According to an eye-popping report in the US-based Time magazine (June 9), in 2001 the total number of passenger cars in the People’s Republic of China (PRC) was 10 million. In 2024, the number of cars manufactured annually in PRC has risen to 27.4 million. Currently, PRC is the world’s largest exporter of passenger cars, with 4.9 million per year sold around the world. In new genre EVs (electric vehicles), the country’s domestic sales aggregate 66 percent of global sales. In the quarter January-March 2025, BYD, China’s giant EVs manufacturer, produced 416,388 electric cars (more than Tesla).
Now China is using its primacy in the EVs manufacturing business as a base to emerge as global leader in generative AI, quantum computing and humanoid robotics. Last year, 190,000 robotics companies were registered in PRC and this industry’s output is budgeted at $43 billion (Rs.370,870 crore) by 2035. Meanwhile the number of AI-related cited research papers of PRC last year were 2x of USA. “We believe the Chinese market has the best talent. Every year, there are several million science and technology graduates,” who serve China Inc well, William Li, CEO of NIO Inc, Shanghai, PRC’s top EV batteries manufacturer, told Time.

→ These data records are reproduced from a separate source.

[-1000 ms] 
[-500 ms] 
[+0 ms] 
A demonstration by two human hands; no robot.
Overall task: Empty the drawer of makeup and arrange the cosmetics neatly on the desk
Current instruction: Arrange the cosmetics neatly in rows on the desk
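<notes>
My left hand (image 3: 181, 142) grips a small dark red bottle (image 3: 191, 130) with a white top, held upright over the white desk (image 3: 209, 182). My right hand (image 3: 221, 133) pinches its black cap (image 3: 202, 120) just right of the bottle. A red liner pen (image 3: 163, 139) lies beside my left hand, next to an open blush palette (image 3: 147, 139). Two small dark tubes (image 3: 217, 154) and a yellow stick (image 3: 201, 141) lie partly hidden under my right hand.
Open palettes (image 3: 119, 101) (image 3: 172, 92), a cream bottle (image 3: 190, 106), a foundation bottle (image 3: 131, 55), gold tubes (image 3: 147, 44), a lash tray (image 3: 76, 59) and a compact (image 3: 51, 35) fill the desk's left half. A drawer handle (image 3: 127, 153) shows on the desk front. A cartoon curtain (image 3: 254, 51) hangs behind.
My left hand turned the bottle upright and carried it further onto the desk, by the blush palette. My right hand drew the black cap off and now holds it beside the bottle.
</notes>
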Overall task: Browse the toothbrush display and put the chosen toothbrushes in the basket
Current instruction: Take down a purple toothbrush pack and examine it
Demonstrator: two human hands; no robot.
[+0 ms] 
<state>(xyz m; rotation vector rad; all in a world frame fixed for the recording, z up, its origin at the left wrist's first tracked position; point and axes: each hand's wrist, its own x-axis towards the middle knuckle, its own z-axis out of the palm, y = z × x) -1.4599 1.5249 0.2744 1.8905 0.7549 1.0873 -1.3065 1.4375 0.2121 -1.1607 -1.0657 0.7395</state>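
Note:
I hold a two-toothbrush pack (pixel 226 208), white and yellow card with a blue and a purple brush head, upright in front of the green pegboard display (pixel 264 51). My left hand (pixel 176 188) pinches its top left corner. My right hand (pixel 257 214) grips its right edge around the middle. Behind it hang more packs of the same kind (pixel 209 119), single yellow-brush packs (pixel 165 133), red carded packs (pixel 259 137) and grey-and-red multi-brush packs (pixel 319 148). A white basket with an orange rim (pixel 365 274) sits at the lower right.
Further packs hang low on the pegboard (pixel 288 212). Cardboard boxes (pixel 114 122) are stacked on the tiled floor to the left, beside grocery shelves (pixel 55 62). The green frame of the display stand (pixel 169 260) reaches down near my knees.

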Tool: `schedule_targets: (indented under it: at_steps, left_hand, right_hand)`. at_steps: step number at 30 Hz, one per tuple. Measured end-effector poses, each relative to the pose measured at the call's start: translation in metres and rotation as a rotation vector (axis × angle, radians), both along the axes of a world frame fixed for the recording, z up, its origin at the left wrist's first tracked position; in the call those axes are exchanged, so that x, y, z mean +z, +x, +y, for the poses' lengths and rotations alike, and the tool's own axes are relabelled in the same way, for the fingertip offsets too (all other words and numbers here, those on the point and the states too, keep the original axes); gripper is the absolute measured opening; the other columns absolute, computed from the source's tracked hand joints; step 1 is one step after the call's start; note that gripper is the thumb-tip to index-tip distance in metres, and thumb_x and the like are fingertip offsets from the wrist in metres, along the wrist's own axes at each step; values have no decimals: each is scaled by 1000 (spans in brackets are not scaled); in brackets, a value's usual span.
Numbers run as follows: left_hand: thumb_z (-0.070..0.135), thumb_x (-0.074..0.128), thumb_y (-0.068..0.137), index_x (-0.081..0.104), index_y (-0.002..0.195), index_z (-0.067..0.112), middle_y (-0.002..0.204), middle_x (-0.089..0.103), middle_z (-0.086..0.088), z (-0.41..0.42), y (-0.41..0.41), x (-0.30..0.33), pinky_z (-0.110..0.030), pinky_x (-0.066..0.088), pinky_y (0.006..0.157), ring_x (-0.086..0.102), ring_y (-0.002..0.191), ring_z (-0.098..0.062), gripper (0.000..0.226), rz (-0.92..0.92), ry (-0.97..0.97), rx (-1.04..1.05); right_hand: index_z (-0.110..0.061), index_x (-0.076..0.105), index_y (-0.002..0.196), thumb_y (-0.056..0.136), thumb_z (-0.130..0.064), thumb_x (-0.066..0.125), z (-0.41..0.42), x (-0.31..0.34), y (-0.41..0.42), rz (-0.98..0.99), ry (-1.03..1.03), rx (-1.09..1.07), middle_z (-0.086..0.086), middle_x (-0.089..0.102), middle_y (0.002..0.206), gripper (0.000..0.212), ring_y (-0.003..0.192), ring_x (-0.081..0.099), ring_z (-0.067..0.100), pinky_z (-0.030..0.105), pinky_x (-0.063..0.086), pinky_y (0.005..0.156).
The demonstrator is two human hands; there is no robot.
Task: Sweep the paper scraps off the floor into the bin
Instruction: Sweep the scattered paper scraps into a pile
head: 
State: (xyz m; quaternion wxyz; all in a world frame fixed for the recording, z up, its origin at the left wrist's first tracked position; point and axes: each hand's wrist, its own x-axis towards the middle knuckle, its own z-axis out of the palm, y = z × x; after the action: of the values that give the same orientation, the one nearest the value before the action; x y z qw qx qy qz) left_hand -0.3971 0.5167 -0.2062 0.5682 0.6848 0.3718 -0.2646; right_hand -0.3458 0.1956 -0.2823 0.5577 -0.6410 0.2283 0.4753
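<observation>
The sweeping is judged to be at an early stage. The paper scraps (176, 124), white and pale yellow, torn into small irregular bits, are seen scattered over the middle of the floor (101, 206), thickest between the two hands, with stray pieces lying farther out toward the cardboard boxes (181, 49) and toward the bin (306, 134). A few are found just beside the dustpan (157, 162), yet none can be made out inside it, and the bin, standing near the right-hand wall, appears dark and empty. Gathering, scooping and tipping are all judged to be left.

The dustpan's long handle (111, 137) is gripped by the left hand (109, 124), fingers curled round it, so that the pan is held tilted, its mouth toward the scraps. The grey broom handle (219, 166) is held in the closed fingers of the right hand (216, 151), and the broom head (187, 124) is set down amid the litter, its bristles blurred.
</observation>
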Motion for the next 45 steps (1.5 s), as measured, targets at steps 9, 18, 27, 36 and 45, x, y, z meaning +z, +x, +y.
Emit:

It’s pertinent to note that in sharp contrast with India Inc, business and industry leaders in China repose great confidence in their universities to churn out highly qualified and readily employable graduates. Nor is this admiration for higher education institutions only within China. In the latest Times Higher Education 2025 global ranking of universities, seven Chinese universities are ranked among the Top 100, and two among the Top 50. On the other hand, India’s top-ranked university is Indian Institute of Science, Bengaluru numbered in the 251-300 band.
Hardly surprising. Instead of being granted full autonomy and freedom to joyfully experiment, generate new knowledge and ideate path-breaking technologies, India’s 47,000 colleges and 1,168 universities are subject to tight regulation by the anachronistic UGC (University Grants Commission). And although the new National Education Policy 2020 recommends gradual autonomy for all HEIs, it contradictorily mandates the establishment of over a dozen government committees (SSA, SSRA, HECI, NAS, UGC and AICTE) to supervise and regulate schools and HEIs.
Yet perhaps all is not lost. Belatedly a new generation of highly learned, visionary, go-getting and unsung privately-promoted higher education leaders — Chancellors, Vice Chancellors, Presidents, Deans — have shed traditional diffidence and are providing industry-aligned, research and innovation-driven education to a large and multiplying number of youth countrywide.
For the past seven decades, the Academy has been a passive observer of post-independence India’s disappointing national development effort. Now it’s high time that academics become actively involved — perhaps lead — the race towards Viksit Bharat and attaining the $30 trillion GDP target set for 2047.